Até a data, 60.670 mineiros desenvolveram SRAG no território. Em todo 2019 foram 4.033. No total, 578 vieram a óbito. 

Já em Belo Horizonte, até a última terça-feira, foram notificados 14.545 casos da síndrome. São 2.109 mortes, sendo metade delas (1.136) pelo novo coronavírus.

Apesar de a condição ter ficado mais evidente neste ano com a pandemia, especialistas alertam que ela sempre existiu e é grave. A taxa de mortalidade pode chegar a 40% entre os pacientes que são internados.

A síndrome é caracterizada por uma sensação de falta de ar e incapacidade dos pulmões de manterem normal a troca gasosa no organismo. “Permitindo a passagem do oxigênio inspirado para o sangue e permitindo a passagem do gás carbônico do sangue para o ar que será exalado”, explica o médico intensivista José Carlos Versiani, do Hospital Madre Teresa.

O especialista diz que a condição acontece por uma série de mecanismos, entre eles causas infecciosas, que podem ser por vírus ou bactérias, ou não infecciosas. Pode ser desenvolvida, por exemplo, a partir de uma gripe, pneumonia ou sepse (infecção generalizada).

“Diversas doenças podem evoluir com quadro de SRAG, desde uma asma, bronquite, passando por uma pneumonia, tuberculose, intoxicação exógena, edema agudo de pulmão, câncer”, complementou a Secretaria de Estado de Saúde (SES) em nota. 
 
SOCORRO RÁPIDO 
Grande parte dos casos, inclusive, precisa ser tratado na terapia intensiva. “A pessoa precisa ser internada. Quando se tem esse comprometimento e se perde tempo para chegar ao hospital, ela corre risco de ter uma parada cardíaca e morrer”, alerta José Carlos Versiani.

Pneumologista do Grupo Iron e professora licenciada da Universidade Estadual do Rio de Janeiro (Unirio), Ana Lúcia Maranhão reforça a importância de procurar o médico rapidamente. Segundo a médica, a primeira fase da insuficiência, geralmente na primeira semana, é caracterizada por uma congestão pulmonar.

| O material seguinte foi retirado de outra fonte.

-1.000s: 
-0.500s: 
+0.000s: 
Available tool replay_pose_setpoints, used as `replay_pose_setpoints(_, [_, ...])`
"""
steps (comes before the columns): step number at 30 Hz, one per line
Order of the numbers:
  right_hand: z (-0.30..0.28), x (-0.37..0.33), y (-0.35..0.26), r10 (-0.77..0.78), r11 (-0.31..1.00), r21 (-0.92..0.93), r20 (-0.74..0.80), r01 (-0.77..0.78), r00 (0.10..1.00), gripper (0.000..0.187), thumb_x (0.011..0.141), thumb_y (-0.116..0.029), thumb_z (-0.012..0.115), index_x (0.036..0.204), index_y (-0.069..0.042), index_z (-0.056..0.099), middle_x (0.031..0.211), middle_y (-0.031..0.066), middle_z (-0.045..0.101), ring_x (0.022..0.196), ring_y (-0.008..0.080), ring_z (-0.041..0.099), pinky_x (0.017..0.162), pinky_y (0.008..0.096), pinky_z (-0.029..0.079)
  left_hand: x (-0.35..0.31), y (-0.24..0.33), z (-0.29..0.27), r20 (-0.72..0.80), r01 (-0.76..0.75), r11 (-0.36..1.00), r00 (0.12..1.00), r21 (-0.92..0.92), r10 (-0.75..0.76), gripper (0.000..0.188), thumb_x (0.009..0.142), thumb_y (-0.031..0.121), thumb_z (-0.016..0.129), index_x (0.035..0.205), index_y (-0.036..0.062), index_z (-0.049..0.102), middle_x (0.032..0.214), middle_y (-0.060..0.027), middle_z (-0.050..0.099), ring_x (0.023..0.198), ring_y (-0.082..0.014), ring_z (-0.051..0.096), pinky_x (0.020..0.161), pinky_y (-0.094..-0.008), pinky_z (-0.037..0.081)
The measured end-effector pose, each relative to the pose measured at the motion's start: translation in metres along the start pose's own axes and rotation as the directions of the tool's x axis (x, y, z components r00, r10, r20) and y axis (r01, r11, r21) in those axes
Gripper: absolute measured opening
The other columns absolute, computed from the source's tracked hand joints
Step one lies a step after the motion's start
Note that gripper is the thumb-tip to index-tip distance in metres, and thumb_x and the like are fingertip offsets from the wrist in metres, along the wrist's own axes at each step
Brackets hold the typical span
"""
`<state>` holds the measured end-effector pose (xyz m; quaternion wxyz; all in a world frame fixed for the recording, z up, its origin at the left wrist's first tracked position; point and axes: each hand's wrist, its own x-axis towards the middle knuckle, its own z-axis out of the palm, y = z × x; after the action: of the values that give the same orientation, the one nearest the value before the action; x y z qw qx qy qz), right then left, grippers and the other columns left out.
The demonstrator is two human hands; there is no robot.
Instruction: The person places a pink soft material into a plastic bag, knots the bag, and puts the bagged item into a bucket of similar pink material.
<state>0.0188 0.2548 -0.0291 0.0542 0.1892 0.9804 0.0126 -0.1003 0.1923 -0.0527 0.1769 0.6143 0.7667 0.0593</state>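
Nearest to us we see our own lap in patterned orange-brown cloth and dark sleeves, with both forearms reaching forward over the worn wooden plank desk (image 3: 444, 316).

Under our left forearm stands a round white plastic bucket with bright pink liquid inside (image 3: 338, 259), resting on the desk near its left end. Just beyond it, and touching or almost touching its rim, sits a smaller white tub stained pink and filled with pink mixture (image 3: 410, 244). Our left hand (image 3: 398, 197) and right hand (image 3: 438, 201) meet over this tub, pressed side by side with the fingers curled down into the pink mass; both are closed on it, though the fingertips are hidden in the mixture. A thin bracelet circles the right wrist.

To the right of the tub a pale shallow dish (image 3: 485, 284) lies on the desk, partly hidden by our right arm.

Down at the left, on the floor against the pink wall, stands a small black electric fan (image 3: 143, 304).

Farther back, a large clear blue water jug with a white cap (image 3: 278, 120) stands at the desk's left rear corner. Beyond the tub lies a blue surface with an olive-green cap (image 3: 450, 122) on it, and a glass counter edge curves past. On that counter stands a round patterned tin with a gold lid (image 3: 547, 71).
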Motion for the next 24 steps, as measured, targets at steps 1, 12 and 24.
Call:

Depois, muitas vezes, ocorre a fibrose. “Ela é bastante evidenciada e a que temos mais medo de surgir, entre as fases 2 e 3, pois depois é muito difícil de reverter o quadro do paciente”, frisa. O tratamento depende do que causou a SRAG, mas podem ser utilizados antivirais, corticoides e antibióticos.
 
CORONAVÍRUS 
Estudos internacionais indicam que cerca de 5% das pessoas infectadas pelo novo coronavírus apresentam efeitos pulmonares mais severos. O perigo é ainda maior para quem faz parte do grupo de risco para a doença.

Nesses casos, Ana Lúcia Maranhão destaca não ter muitas opções no tratamento além do respirador. O corticoide pode ser utilizado, mas, segundo ela, ainda é controverso entre a comunidade científica e administrado em poucos casos, dependendo do que provocou a SRAG. “Por isso a mortalidade é alta, vai demandar muito do organismo responder”.